Nguyen Tuan Khang Phan

unread,
Jan 10, 2023, 7:45:25 PM1/10/23
to Repo and Gerrit Discussion
> Is that aggressive gc run on the Gerrit server or on the Jenkins build machine? - thanks
> /Anthony\
 
We run it on that repo through a separate server (gc-conductor + gc-executor plugins) 

Sven Selberg

unread,
Jan 11, 2023, 4:46:51 AM1/11/23
to Repo and Gerrit Discussion
I think there's your issue.

First of all, you should never delete tags!

Secondly, we have discovered that when deleting refs for a highly requested repository you can end up in a timing situation where (something like) this happens:
1. Client: "these are my refs, show me yours [...]"
2. Server: "these are my refs [..., {refs/tags/tag-that-will-be-deleted, abc123}, ...]"
3.  Server: ref refs/tags/tag-that-will-be-deleted is deleted.
4. Client: "I want [..., {refs/tags/tag-that-will-be-deleted, abc123}, ...]'"
5. Server: "Want not valid"

We fixed this issue by starting to use protocol version 2 [1] where this situation is mitigated.

Luca Milanesio

unread,
Jan 11, 2023, 6:39:50 PM1/11/23
to Repo and Gerrit Discussion, Luca Milanesio, Sven Selberg

On 11 Jan 2023, at 09:46, Sven Selberg <sven.s...@axis.com> wrote:



On Wednesday, January 11, 2023 at 12:59:00 AM UTC+1 phan....@gmail.com wrote:
Are these “want <sha1> not value” happening *whilst* you are pushing the tags?

Luca.

It's after pushing a lot of tags that the clone operation for the next Jenkins run fails.  The job creates and deletes close to 600 tags every 5 mins.

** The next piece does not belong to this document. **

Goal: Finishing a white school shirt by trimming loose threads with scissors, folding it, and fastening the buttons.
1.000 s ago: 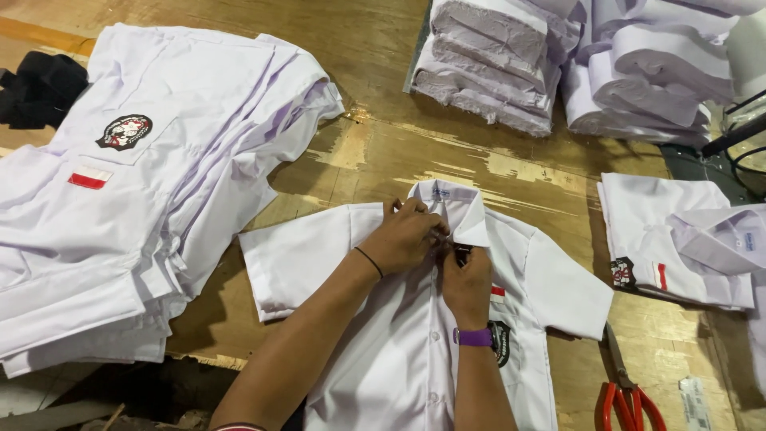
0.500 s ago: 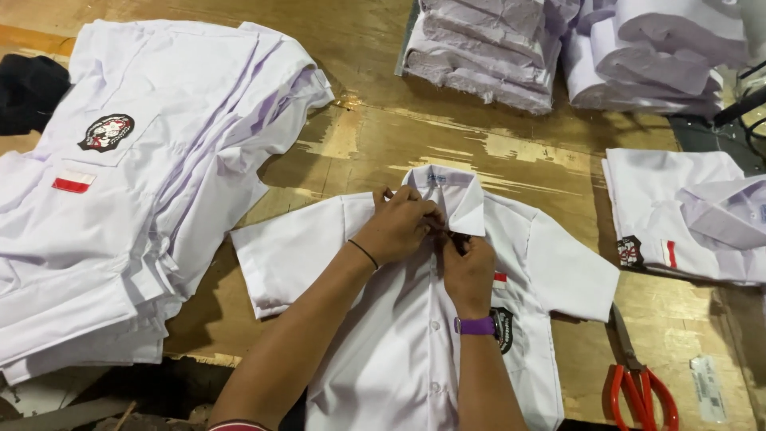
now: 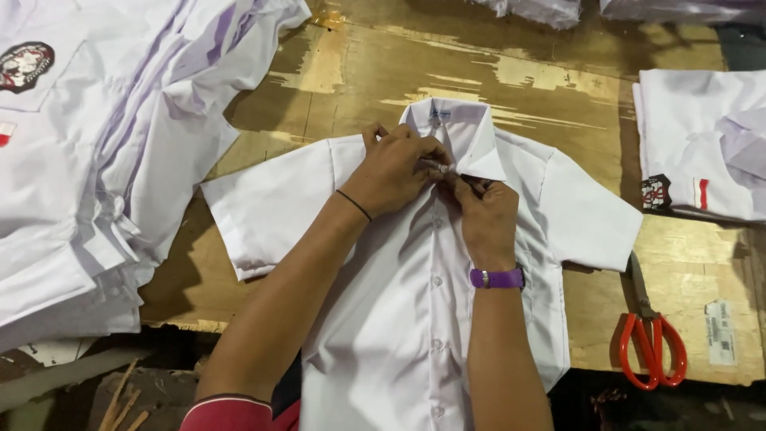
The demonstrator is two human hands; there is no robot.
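Cotton of a smooth white short-sleeved shirt (image 3: 399,319) is spread flat, collar away, on the worn, scratched wooden worktop (image 3: 335,72), between a thick pile of white shirts (image 3: 88,160) and red-handled scissors (image 3: 650,339). The placket just under the collar is pinched by both hands, left hand (image 3: 391,172) and right hand (image 3: 483,215), fingers curled shut on the cloth at the top button.

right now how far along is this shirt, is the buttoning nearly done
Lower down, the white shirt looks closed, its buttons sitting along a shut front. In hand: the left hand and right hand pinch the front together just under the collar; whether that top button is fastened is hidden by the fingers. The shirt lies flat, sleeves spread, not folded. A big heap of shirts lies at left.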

I think there's your issue.

First of all, you should never delete tags!

+1, but the same would happen with any ref, isn’t it?


Secondly, we have discovered that when deleting refs for a highly requested repository you can end up in a timing situation where (something like) this happens:
1. Client: "these are my refs, show me yours [...]"
2. Server: "these are my refs [..., {refs/tags/tag-that-will-be-deleted, abc123}, ...]"
3.  Server: ref refs/tags/tag-that-will-be-deleted is deleted.
4. Client: "I want [..., {refs/tags/tag-that-will-be-deleted, abc123}, ...]'"
5. Server: "Want not valid"

Yes, that’s why I asked if they see this in concurrency with pushes or ref-updates.

We have seen this behaviour with many users and the typical situation is the “temporary refs” created by the CI systems that are tagging what they are building, for being able to rebuild it in the future.
Then, of course, accumulating refs would just blow up the Git protocol, that’s why they typically remove them in bulk, creating this issue.

Often people ask “why I do not have the same issue with GitHub or GitLab?”
Well, I recall when we found the security issue and fixed it in Gerrit where we were checking if the SHA1 requested was actually valid and reachable or not: before that fix, the problem did not happen also with Gerrit.

IMHO serving a SHA1 that isn’t reachable or visible is incorrect and is dangerous: therefore the “wants not valid” during cloning is the expected behaviour.

We fixed this issue by starting to use protocol version 2 [1] where this situation is mitigated.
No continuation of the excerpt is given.